Um exemplo surge em crimes sexuais contra a mulher praticados sem contexto de violência doméstica ou familiar. As interpretações podem divergir a depender de variados elementos concretos. Por um lado, se é certo o argumento de que a conduta ser movida "por razões da condição de sexo feminino" afasta o cabimento do ANPP, diante da previsão legal (art. 28-A, § 2º, IV, in fine, CPP), por outro, nem todo caso em que a mulher seja vítima é, automaticamente, motivado pela referida violação de gênero. Essa condição especial há de ser amparada, ao menos, por indícios contundentes. A jurisprudência tem se inclinado a concluir, todavia, que o fato de a vítima ser mulher é suficiente para que se proíba o benefício (ainda que a redação legal não contemple tal entendimento de forma categórica).

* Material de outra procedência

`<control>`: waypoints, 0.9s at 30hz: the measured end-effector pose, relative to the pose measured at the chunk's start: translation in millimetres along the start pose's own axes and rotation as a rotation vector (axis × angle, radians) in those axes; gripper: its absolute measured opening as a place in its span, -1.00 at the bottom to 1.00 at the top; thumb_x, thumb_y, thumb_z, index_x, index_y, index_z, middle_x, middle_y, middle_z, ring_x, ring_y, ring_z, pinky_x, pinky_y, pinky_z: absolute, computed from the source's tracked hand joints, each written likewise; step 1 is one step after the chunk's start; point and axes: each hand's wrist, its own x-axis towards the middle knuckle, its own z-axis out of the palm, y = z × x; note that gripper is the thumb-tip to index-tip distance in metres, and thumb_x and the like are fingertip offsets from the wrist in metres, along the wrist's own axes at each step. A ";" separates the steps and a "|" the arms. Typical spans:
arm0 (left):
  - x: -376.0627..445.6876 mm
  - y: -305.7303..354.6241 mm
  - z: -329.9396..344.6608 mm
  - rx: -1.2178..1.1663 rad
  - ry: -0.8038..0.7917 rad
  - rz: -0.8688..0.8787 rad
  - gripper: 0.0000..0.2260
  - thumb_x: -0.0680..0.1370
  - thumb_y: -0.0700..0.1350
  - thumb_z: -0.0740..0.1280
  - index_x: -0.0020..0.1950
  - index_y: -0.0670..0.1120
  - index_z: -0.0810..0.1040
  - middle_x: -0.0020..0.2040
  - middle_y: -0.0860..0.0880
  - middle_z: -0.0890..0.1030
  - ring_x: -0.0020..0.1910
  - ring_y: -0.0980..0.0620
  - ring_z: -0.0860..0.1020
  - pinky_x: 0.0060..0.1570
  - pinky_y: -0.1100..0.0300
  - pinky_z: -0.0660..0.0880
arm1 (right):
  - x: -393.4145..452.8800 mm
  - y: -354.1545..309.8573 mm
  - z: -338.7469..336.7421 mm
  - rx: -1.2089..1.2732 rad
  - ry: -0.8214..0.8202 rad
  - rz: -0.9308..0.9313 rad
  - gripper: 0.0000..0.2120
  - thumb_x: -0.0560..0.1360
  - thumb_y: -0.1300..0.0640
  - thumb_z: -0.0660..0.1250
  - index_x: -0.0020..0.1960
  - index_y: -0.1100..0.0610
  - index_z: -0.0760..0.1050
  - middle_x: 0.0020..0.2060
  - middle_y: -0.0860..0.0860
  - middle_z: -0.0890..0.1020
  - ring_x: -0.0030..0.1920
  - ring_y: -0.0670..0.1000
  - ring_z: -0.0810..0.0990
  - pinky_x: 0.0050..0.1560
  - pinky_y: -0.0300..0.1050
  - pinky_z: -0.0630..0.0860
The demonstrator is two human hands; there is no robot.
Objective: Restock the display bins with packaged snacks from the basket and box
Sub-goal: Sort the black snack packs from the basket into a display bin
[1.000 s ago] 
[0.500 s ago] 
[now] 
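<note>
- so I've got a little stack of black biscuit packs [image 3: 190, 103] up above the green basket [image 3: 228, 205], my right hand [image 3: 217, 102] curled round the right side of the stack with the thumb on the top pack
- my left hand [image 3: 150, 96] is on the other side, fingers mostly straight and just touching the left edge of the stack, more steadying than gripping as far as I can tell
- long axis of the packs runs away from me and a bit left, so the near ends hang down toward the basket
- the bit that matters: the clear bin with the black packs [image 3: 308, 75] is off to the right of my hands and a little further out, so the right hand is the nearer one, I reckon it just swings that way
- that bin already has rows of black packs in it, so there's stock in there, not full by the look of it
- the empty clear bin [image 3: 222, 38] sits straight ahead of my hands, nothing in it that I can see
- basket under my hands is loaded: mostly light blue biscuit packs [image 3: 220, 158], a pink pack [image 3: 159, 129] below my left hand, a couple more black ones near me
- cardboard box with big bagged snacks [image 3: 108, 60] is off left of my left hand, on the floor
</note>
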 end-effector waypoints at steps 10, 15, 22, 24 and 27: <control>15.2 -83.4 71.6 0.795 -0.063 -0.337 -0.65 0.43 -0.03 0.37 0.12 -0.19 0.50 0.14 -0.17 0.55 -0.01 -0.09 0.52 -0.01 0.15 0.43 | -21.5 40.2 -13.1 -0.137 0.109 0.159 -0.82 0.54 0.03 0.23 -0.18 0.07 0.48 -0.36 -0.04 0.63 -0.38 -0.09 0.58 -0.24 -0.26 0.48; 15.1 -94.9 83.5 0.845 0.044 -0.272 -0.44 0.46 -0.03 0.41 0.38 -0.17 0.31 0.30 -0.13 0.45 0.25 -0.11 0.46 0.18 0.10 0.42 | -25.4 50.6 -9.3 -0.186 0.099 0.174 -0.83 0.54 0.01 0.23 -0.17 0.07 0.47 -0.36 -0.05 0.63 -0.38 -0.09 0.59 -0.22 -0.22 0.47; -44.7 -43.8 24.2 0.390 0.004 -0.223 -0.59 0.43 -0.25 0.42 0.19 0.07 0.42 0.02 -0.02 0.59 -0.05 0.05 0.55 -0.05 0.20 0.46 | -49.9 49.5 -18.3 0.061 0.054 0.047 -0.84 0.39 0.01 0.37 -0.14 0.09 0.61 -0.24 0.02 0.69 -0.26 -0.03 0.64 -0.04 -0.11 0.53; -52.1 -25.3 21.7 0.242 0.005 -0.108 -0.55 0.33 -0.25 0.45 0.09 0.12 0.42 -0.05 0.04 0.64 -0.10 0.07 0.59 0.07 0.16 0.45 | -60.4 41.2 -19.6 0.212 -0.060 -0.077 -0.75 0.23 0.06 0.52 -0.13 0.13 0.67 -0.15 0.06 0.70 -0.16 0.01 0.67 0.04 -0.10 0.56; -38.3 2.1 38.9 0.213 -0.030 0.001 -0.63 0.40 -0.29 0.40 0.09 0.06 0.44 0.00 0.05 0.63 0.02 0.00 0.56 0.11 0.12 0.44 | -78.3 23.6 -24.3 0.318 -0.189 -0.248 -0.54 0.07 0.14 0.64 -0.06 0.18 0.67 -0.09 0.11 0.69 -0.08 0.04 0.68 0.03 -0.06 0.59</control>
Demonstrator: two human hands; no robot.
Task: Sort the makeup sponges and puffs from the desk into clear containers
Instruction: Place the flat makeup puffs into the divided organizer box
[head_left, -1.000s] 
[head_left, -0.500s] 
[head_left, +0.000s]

Outros debates também problematizam o direito ao acordo: a confissão atende efetivamente aos requisitos legais? O Ministério Público era obrigado a oferecer o benefício naquele caso? A recusa em oferecê-lo foi adequadamente motivada? Até onde o juiz pode interferir nessa atuação do MP? Cada etapa do caminho (que era para ser simples e objetivo) ganhou complexidade suficiente para gerar teses, compilados jurisprudenciais e uma boa dose de recursos ou de outras formas de impugnação suficientes para que os processos continuem, ao final, arrastando-se por anos, em diversas instâncias.

Talvez seja apenas o preço da maturação de um instituto que, apesar de já possuir meia dúzia de anos, ainda pode ser considerado recente. Ainda assim, é difícil não constatar que, no processo penal brasileiro, até a tentativa bem intencionada de se evitar processos acabou gerando outros tantos.